I am 27 years old, and I hate living in Tampa. Any other city might brush such a statement off, but in Tampa’s case, it doesn’t bode well, as it also casts a damning shadow over the city’s most recent strategy to market itself to would-be citizens.
In recent years, Tampa has been attempting to re-brand itself as a “creative city,” a trend to be seen in many cities that face an identity crisis after an economic downturn. This tactic often follows the theories of Richard Florida – a man who is half urban planner, half rock star.
Florida coined the phrase “creative class” in the late ’90s in an attempt to describe a mystical group of people who do not hesitate to move across the country in pursuit of not only cool jobs, but also cool locations.
Florida claims that expensive large-scale city renovations are unnecessary. As long as the city manages to attract creative people, more creative people will follow, and in time, companies looking for such a workforce will also follow, making coffeehouses and art scenes more important than public housing or public transportation for the poor. Or put differently: If you ignore the problems of your city long enough and focus on its “creativity,” the problems will go away by themselves.
That Florida is making five-figure sums from appearances in locations such as Tampa, is – or so he claims – mere coincidence.
Florida has been writing books and journal articles on the subject for years and has been issuing rankings that aim to list cities according to their “creativity.”
Naturally, he also claims his strategies will help cities rise to the top of the very rankings he is issuing. This gives the city an edge in courting the elusive, creative 20-somethings he claims are more important than the nuclear family of two parents – that’s a guy and a gal, to be precise – two kids and a dog, which cities have traditionally attempted to attract as new citizens.
Suffice it to say, Tampa is not faring well in any of these rankings. However, the city is one of many that are attempting to implement the author’s guidelines in an attempt to jumpstart its economy.
Tampa has, for example, founded Creative Tampa Bay, a group following Florida’s teachings so closely that a quote from Florida’s book, Rise of the Creative Class, is prominently displayed on its Web site, Creativetampabay.com: “Cities and regions that attract lots of creative talent are also those with greater diversity and higher levels of quality of place.”

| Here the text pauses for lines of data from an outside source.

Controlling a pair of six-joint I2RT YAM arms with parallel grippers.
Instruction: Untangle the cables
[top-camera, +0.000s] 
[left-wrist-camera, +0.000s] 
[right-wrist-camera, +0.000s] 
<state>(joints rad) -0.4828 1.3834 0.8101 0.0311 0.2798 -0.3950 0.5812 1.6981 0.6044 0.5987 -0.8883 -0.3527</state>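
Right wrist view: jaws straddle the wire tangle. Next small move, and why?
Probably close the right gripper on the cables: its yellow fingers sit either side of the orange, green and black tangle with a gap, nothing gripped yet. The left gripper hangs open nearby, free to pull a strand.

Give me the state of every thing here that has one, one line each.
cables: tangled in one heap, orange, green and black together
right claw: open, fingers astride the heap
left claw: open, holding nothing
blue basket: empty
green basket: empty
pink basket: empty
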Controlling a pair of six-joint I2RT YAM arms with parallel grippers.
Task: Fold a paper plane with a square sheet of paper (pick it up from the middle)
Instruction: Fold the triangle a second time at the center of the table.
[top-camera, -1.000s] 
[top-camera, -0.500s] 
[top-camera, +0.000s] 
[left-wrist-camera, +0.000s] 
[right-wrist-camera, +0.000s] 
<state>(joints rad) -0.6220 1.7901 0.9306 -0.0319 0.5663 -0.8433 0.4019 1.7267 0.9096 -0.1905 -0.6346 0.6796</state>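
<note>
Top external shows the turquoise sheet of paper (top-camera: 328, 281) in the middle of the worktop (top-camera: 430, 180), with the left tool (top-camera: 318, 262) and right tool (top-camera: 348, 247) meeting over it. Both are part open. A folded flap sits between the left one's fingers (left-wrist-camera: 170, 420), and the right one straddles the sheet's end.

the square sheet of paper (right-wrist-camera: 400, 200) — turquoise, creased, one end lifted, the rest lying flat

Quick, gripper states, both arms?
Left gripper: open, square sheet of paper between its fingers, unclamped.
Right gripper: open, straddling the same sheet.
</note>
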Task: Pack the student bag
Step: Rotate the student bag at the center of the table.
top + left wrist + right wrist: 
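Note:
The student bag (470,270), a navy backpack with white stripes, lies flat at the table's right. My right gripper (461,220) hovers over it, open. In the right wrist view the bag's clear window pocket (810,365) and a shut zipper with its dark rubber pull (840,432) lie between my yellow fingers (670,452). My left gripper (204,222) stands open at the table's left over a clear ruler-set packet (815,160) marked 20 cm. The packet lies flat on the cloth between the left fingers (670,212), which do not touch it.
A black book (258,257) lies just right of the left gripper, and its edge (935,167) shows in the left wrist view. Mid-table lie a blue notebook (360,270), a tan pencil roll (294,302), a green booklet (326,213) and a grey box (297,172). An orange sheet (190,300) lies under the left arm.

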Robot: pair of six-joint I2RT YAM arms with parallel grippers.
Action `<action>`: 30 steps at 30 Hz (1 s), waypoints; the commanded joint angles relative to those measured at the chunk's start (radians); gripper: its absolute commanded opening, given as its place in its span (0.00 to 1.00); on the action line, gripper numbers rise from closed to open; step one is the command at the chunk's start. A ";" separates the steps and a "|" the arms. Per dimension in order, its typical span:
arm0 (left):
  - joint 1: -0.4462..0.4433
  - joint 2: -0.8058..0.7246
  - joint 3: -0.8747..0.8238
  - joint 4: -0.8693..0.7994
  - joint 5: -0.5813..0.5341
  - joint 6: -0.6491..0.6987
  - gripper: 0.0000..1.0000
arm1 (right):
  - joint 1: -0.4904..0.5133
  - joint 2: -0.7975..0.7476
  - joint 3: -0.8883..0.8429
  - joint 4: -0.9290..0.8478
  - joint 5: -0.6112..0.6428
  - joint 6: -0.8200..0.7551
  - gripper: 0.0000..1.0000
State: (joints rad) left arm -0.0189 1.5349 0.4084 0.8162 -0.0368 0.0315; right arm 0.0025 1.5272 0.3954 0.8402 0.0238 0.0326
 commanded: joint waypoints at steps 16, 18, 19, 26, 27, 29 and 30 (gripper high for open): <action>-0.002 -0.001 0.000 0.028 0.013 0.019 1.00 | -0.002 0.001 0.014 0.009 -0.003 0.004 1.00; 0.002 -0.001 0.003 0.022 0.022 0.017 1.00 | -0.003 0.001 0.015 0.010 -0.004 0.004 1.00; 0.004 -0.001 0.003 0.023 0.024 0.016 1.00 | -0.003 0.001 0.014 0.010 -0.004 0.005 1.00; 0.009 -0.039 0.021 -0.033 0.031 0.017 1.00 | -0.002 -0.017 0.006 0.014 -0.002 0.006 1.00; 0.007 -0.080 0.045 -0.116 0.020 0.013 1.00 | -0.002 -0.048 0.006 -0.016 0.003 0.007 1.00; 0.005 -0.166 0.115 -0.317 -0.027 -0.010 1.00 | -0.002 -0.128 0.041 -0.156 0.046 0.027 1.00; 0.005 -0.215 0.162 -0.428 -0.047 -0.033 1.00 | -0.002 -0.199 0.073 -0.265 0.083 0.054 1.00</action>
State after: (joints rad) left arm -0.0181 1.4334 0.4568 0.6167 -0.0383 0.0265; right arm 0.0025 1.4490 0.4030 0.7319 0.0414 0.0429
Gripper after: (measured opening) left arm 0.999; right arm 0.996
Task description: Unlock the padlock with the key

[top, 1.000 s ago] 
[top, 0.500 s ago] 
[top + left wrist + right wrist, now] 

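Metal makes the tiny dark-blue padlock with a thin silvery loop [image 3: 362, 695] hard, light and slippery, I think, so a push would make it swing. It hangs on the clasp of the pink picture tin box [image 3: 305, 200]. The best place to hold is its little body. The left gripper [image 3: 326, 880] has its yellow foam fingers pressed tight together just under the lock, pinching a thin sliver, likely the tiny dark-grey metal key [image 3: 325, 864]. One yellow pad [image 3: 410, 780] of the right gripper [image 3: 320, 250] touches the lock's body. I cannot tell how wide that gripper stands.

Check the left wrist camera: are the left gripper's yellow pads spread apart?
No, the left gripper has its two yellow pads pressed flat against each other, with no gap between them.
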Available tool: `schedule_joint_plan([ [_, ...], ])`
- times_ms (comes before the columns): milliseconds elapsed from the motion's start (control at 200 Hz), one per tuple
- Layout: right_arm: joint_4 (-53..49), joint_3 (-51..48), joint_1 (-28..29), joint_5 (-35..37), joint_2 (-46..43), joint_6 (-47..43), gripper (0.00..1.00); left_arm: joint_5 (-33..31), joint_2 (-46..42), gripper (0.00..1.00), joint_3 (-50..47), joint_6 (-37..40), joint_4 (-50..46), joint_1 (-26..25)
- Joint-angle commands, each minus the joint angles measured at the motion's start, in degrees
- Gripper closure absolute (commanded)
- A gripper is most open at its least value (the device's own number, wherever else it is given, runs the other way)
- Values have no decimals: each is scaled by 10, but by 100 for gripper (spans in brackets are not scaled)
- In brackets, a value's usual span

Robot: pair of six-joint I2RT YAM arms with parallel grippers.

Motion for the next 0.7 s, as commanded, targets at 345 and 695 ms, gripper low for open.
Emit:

Florida’s main thesis is that the creative class constitutes roughly 30 percent of the entire U.S. workforce, in some areas more than others. Those areas with a higher percentage of creative people attract them because of what Florida calls the three T’s: Technology, Talent and Tolerance – the latter is where Tampa is quickly failing.
While Tampa is home to many “minority” groups, including homosexuals, the city’s community is hardly a beacon of tolerance. Local leaders, such as Hillsborough County Commissioner Rhonda Storms, are hardly heroes in the circles Tampa is supposedly wooing.
Florida is somewhat vague on the definition of which jobs entitle someone to be called a member of the creative class. Accountants apparently are; maybe Florida is thinking of Enron? I would venture the guess that because I am about to graduate from college and am making a living with writing and editing jobs, I myself am squarely in that bracket.
So why am I making plans of moving away from the Tampa Bay area this coming summer? It is precisely because of strategies such as Florida’s.
I find it obscene that a community would put the interests of those who are better off – which would include my wife and myself – over those who require help merely because this seems more convenient than actually confronting problems.
In Tampa, money is spent on attracting those that can afford to move here, while those who cannot afford to go elsewhere are neglected. But what’s even worse, the city may face a lost cause as many who move here will likely not stay very long once they realize Tampa’s pitch is more false advertising than an honest attempt at creating a tolerant, artsy city.
I have no doubt that one of these days Tampa’s citizens will notice that a new coat of paint will not solve problems any more than yet another lane on Interstate 275 solves the city’s transportation crisis – but I doubt that I will still be around when that happens.
Sebastian Meyer is a senior majoring in political geography and a former Oracle opinion editor.